Da una parte c’è Ferragosto, che significa “il riposo di Augusto” e deriva dal latino Feriae Augusti: fu infatti l’imperatore Ottaviano Augusto a istituire questa festività nel 18 a.C., con l’intento di offrire un periodo di meritato riposo ai lavoratori agricoli al termine delle intense fatiche estive nei campi. In Italia — e non solo — è ancora festa nazionale: pausa estiva per eccellenza, fatta di spiaggia, montagna, picnic, grigliate, gite con gli amici, serate lunghe fino all’alba e, talvolta, qualche eccesso di divertimento. Una ricorrenza vissuta da molti come un momento “laico”, di svago e di spensieratezza.
Dall’altra parte c’è l’Assunzione di Maria, una delle feste più importanti della Chiesa. Per i cristiani, non è un “giorno qualsiasi” di vacanza, ma la memoria di un mistero: Maria, madre di Gesù, è entrata nella gloria di Dio in corpo e anima, anticipando ciò che, nella fede, crediamo sia destinato anche a noi. In Oriente questa verità è celebrata come Dormizione di Maria, per sottolineare il passaggio dolce e custodito dal sonno della morte alla pienezza della vita eterna.
Eppure, oggi, queste due facce della stessa giornata rischiano di non incontrarsi mai.
Da una parte c’è il ritmo mondano, che ignora o considera irrilevante la nascita del cristianesimo e il suo impatto sulla storia.
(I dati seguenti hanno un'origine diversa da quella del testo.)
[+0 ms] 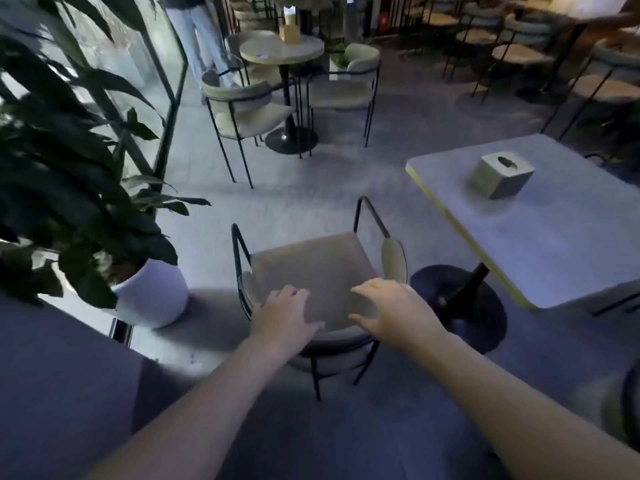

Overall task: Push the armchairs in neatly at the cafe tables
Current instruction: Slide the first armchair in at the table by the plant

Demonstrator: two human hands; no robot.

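Beige upholstered armchair (311, 271) with thin black metal frame sits directly under both hands, out on the floor, not tucked in. Left hand (284, 315) and right hand (391, 311) reach over its curved backrest, fingers spread and loosely curled; contact with the rest is unclear from the blur, neither visibly closed on it. Right of the hands, a pale square table (554, 237) on a black pedestal, apart from the chair, carrying a tissue box (502, 174). Left of the hands, a leafy plant in a white pot (152, 296). Beyond, a round table (282, 49) with armchairs around it.
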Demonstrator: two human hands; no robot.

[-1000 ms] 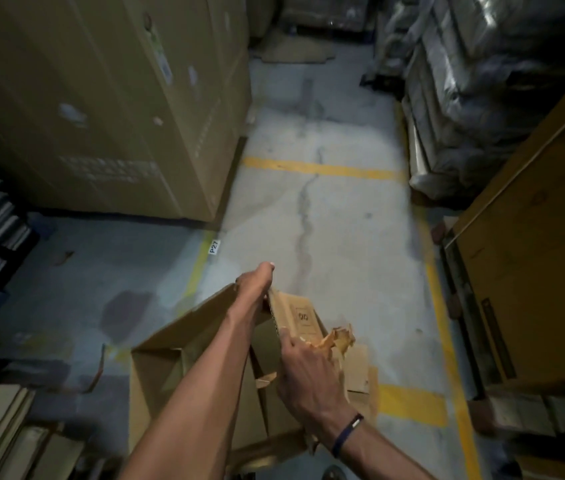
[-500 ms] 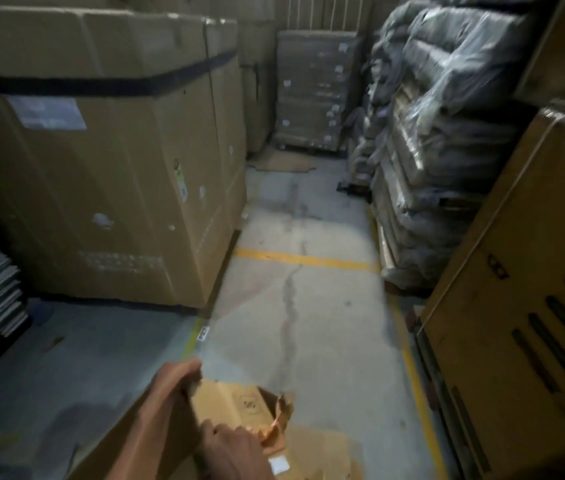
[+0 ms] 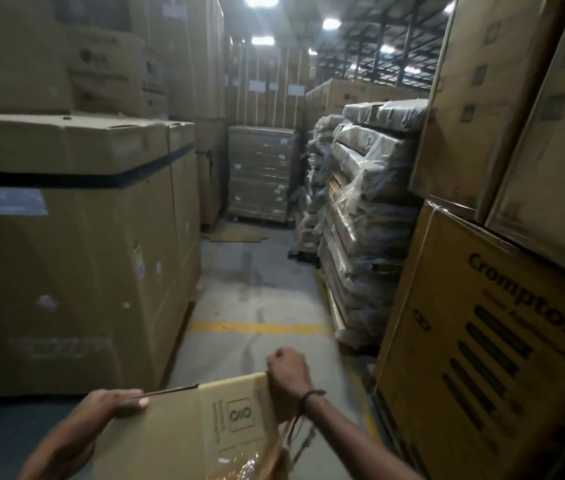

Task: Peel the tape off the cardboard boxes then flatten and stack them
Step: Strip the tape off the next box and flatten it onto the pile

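I see big stacked cartons [image 3: 66, 258] left of the aisle; cardboard box [image 3: 184, 434] low centre, held up; left hand [image 3: 111, 405] grips its top edge; right hand [image 3: 288, 372] fisted on its right corner; tape [image 3: 250, 467] crumpled below.

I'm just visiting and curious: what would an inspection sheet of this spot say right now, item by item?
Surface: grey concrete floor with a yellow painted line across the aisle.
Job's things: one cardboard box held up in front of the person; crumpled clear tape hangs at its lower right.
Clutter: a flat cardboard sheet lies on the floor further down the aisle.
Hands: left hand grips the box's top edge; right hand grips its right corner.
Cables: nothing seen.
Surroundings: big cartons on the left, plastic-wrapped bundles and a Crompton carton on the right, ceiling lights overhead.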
Non necessariamente un rifiuto consapevole di Dio — non li chiamerei neanche atei — ma piuttosto un vivere come se Cristo non fosse un evento necessario per dare senso alla propria vita.
Dall’altra c’è la comunità cristiana, che però deve interrogarsi: noi, in cosa crediamo davvero?
Siamo cristiani per tradizione, per abitudine, per “dovere morale” nei confronti di una società che ormai fatica a riconoscere i suoi riferimenti spirituali? Oppure crediamo davvero che la nostra vita non si esaurisca qui, ma abbia un respiro eterno?
L’Assunzione non è un’idea poetica o un mito edificante. È un dogma recente nella sua definizione (1950), ma antichissimo nella fede della Chiesa. È la proclamazione che Maria, pienamente unita al Figlio, vive già quella promessa che attende ciascuno di noi.
E allora il 15 agosto diventa una data che ci costringe a scegliere lo sguardo:
guardare solo a ciò che finisce - l’estate, le vacanze, la giovinezza, i piaceri del momento;
oppure guardare a ciò che non finisce - la vita nuova, la comunione con Dio, la speranza che ci spinge oltre la morte.
Ecco la domanda vera di questo giorno: Ferragosto o Assunzione?